Electrostatics polarization effects are crucial in predicting various physical properties of pure or aqueous ionic liquids, which have potential applications as green solvents in many fields, such as chemical synthesis and gas separations. Here, we proposed an electrostatic-variable coarse-grained (VaCG) model to predict physical properties of water/[BMIM]+[BF4]- binary mixtures and pure [BMIM]+[SCN]- by introducing a concentration or environment-dependent dielectric constant of ionic liquid, εIL(x), and water, εw(x), in the non-bonded electrostatic interaction term, respectively. The electrostatic polarization induced charge transfer between cation and anion pair of ionic liquid was treated by setting the fragment charges of the three coarse-grained beads, i.e., butyl and methylimidazolium units of [BMIM]+ and anions ([BF4]-or [SCN]-), from the linear scaling generalized energy-based fragmentation electronic structure calculations of clusters with up to 30 cation–anion pairs.
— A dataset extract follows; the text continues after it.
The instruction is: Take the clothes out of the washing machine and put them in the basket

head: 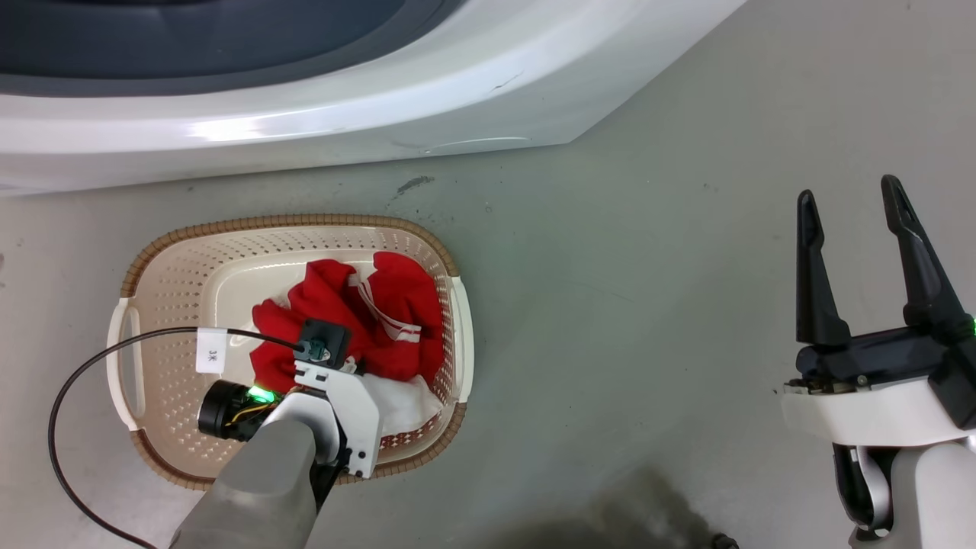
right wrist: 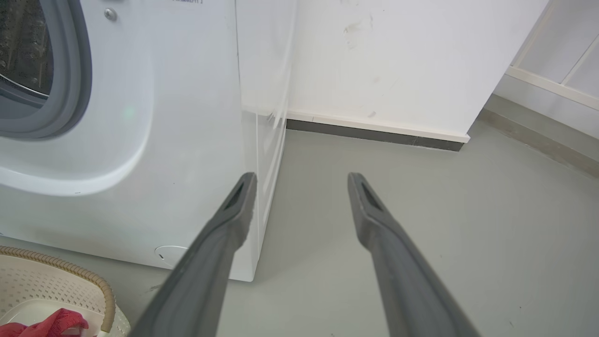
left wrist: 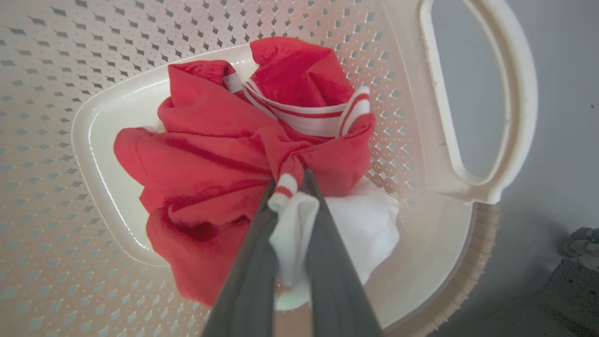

This model handles the polarization effect over the range of water mole fraction x = 0 ∼ 100 mol% with the explicit partial charges and implicit treatment of the long-ranged continuum medium without increasing the computational cost. The VaCG model has good performance in predicting thermodynamics (density, enthalpy of vaporization, surface tension), dynamic properties (diffusivity, ionic conductivity), and dielectric properties of aqueous solutions. This model is expected to be applicable to many other complicated systems with significant polarization effects.